:: Problem to work on ::
Exact repetition of a range: find the line containing "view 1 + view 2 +" and the line containing "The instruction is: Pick" in the material below, then repeat both and all lines between them, leaving pictures out.

»»

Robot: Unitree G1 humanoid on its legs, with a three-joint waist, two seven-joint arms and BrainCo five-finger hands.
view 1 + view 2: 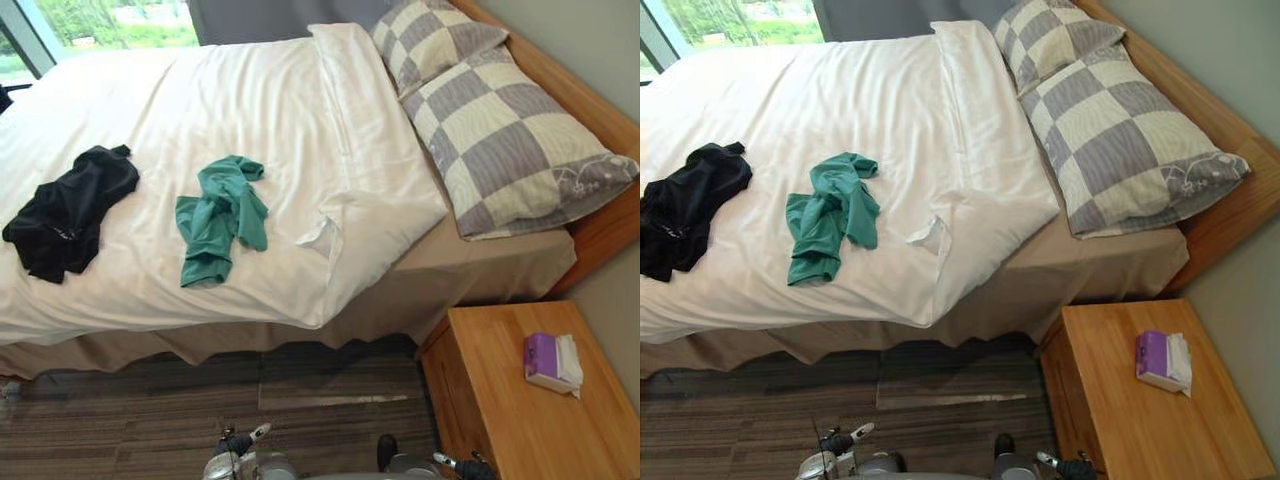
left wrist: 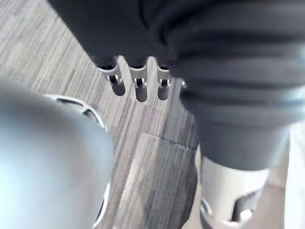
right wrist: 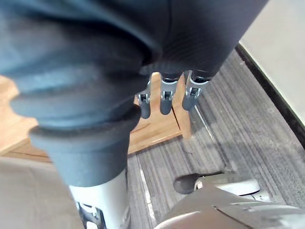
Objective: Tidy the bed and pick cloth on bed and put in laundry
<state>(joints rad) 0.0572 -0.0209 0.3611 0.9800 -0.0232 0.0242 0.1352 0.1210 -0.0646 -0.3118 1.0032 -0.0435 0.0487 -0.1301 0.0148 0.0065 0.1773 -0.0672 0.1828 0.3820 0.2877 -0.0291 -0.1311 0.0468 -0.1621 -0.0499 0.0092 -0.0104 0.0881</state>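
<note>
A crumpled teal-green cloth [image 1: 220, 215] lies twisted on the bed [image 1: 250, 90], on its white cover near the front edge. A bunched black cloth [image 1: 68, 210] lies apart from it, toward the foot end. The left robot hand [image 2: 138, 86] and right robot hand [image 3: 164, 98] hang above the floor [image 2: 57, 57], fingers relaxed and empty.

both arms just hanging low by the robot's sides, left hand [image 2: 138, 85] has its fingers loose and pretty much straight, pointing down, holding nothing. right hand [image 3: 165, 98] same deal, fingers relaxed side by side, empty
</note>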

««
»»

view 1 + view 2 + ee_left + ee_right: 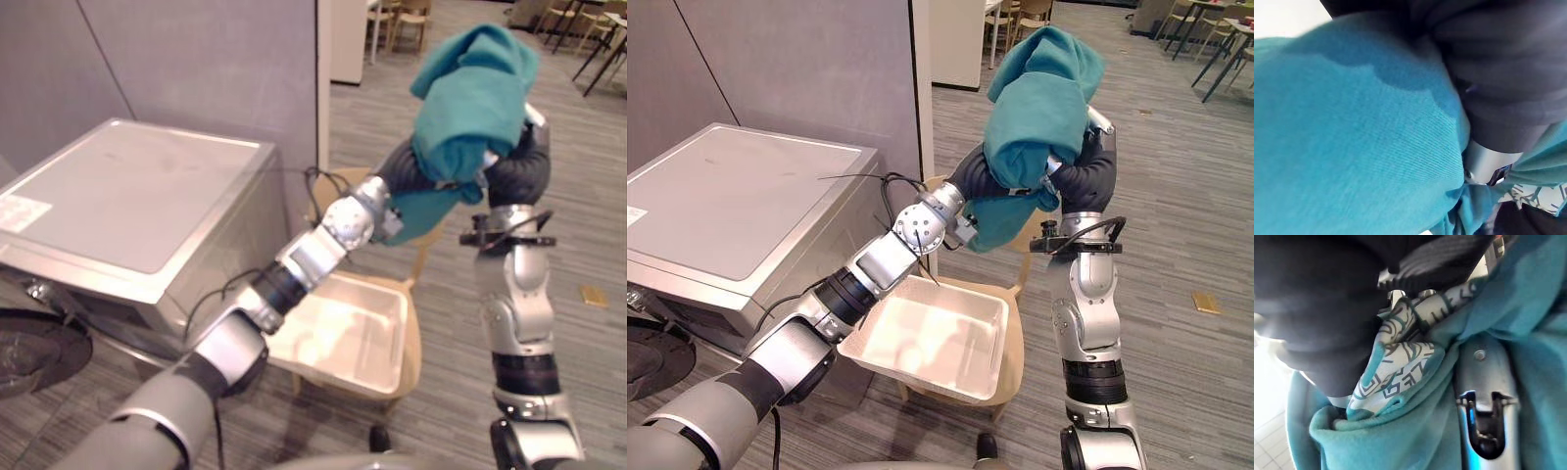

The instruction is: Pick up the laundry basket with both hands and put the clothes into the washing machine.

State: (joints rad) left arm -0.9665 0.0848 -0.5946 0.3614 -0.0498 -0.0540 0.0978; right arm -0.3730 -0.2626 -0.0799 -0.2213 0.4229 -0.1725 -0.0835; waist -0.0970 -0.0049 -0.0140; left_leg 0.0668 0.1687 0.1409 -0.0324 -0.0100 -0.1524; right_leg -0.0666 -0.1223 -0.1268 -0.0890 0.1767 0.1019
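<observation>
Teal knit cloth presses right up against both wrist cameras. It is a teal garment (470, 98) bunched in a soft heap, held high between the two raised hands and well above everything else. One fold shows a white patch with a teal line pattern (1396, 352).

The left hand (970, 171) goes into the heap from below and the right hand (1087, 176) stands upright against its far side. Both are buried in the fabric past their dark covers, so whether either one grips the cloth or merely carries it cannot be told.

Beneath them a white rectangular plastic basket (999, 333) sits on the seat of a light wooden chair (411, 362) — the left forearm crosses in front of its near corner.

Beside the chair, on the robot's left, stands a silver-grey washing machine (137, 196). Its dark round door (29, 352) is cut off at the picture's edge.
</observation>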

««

:: Written answer ::
view 1 + view 2 + ee_left + ee_right: 

The instruction is: Pick up the laundry basket with both hands and put the clothes into the washing machine.

Nothing else is part of this exercise.